**Instructions to follow**
Print, exactly as they stand, the lines from the start of the listing to the line containing "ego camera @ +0", inclusive.

'''

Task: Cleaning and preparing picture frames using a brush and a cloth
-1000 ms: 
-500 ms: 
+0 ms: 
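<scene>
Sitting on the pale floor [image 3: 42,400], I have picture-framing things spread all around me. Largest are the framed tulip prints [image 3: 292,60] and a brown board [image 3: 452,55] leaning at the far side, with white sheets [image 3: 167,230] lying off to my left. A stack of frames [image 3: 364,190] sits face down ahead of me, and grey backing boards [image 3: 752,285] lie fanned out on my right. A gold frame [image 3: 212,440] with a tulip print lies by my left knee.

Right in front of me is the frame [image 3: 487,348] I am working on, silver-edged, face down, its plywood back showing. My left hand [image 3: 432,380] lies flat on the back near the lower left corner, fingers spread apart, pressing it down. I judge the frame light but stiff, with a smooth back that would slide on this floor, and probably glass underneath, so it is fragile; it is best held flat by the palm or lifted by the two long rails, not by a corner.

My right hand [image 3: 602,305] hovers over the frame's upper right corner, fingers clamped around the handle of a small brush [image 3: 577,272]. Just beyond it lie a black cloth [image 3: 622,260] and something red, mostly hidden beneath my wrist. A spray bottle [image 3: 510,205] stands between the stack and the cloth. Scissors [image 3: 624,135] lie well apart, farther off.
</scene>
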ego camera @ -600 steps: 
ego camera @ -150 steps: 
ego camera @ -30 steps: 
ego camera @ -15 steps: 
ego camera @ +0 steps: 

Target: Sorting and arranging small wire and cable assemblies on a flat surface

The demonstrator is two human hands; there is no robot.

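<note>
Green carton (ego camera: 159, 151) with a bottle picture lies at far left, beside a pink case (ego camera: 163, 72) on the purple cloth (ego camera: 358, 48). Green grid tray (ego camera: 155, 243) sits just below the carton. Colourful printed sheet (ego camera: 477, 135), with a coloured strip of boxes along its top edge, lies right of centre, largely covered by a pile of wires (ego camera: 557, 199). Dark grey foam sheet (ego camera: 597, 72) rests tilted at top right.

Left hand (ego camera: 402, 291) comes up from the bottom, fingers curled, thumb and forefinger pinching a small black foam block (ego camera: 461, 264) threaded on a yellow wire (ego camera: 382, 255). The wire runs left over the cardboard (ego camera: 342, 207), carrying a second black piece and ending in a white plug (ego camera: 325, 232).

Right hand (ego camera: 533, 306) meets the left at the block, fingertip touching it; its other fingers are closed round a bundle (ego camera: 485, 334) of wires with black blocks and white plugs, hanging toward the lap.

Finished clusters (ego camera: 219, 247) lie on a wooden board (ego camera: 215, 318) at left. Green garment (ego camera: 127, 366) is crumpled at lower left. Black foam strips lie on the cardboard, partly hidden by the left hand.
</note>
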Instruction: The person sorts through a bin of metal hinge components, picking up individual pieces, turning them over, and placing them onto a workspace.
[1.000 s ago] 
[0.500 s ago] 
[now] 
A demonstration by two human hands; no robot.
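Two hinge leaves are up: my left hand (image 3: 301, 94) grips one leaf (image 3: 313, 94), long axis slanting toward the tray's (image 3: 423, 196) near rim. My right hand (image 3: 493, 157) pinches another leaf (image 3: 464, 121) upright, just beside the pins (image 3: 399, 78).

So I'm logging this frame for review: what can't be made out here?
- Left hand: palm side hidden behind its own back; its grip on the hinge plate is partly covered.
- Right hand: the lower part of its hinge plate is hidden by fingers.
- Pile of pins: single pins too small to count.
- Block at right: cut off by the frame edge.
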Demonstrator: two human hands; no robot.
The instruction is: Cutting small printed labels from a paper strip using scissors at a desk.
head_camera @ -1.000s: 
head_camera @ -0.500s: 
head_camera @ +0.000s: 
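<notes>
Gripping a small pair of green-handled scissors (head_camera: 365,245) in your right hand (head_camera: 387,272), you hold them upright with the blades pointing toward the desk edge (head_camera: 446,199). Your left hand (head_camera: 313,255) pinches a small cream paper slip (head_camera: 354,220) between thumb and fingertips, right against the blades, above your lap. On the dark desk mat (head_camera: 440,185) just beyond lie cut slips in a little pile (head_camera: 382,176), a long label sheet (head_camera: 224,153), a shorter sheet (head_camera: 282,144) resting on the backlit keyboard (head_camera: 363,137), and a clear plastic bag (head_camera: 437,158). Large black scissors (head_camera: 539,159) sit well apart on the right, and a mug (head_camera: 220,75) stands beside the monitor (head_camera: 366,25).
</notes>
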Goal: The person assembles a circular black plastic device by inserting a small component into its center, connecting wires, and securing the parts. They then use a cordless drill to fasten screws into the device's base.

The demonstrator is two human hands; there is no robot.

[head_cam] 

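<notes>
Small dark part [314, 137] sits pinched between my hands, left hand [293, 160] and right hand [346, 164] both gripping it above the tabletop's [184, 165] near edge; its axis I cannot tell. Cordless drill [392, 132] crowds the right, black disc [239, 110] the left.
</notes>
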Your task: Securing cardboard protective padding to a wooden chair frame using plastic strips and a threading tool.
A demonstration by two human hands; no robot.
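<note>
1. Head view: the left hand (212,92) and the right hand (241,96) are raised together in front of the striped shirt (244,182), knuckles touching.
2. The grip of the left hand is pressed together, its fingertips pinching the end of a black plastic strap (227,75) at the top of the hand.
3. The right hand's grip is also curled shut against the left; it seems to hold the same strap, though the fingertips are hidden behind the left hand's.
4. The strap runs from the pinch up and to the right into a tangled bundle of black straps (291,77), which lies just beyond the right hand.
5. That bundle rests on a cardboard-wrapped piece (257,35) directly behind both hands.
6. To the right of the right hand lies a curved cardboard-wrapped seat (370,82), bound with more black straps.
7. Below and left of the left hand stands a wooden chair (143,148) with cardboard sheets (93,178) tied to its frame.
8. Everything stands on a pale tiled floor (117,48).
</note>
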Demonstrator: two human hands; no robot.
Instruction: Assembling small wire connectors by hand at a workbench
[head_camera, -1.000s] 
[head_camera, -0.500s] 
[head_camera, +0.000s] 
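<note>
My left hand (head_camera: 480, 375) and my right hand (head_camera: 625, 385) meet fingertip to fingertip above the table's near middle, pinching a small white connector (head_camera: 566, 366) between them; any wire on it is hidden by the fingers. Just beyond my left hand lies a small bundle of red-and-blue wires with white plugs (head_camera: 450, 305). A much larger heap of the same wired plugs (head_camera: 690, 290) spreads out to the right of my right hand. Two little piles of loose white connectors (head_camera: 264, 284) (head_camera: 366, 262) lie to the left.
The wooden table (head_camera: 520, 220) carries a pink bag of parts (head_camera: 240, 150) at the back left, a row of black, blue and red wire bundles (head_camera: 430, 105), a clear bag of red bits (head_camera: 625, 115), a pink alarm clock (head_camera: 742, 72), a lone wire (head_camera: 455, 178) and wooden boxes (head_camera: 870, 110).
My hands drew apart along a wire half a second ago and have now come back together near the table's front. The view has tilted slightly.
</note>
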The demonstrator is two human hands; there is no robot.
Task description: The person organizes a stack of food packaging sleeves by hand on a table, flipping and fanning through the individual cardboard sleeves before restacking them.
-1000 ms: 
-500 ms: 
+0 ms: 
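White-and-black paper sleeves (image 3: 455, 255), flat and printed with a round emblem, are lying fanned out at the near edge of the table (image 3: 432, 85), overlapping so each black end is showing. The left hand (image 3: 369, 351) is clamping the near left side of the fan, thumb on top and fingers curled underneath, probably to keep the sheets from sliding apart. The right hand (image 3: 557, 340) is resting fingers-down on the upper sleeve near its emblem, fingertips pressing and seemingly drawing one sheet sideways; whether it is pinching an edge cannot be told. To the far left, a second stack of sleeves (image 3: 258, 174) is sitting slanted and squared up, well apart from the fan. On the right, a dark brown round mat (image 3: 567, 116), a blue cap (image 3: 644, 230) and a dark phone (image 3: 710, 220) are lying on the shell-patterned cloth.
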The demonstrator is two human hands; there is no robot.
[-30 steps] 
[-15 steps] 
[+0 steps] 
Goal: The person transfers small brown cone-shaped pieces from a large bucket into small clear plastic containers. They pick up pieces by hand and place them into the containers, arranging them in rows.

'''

**Result**
Task: Cleaning and preparing picture frames using a brush and a cloth
-1000 ms: 
-500 ms: 
+0 ms: 
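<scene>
Sitting on the pale floor [image 3: 42,400], I have picture-framing things spread all around me. Largest are the framed tulip prints [image 3: 292,60] and a brown board [image 3: 452,55] leaning at the far side, with white sheets [image 3: 167,230] lying off to my left. A stack of frames [image 3: 364,190] sits face down ahead of me, and grey backing boards [image 3: 752,285] lie fanned out on my right. A gold frame [image 3: 212,440] with a tulip print lies by my left knee.

Right in front of me is the frame [image 3: 487,348] I am working on, silver-edged, face down, its plywood back showing. My left hand [image 3: 432,380] lies flat on the back near the lower left corner, fingers spread apart, pressing it down. I judge the frame light but stiff, with a smooth back that would slide on this floor, and probably glass underneath, so it is fragile; it is best held flat by the palm or lifted by the two long rails, not by a corner.

My right hand [image 3: 602,305] hovers over the frame's upper right corner, fingers clamped around the handle of a small brush [image 3: 577,272]. Just beyond it lie a black cloth [image 3: 622,260] and something red, mostly hidden beneath my wrist. A spray bottle [image 3: 510,205] stands between the stack and the cloth. Scissors [image 3: 624,135] lie well apart, farther off.
</scene>
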ego camera @ -600 steps: 
ego camera @ -150 steps: 
ego camera @ -30 steps: 
ego camera @ -15 steps: 
ego camera @ +0 steps: 

For this exercise, nothing more is required.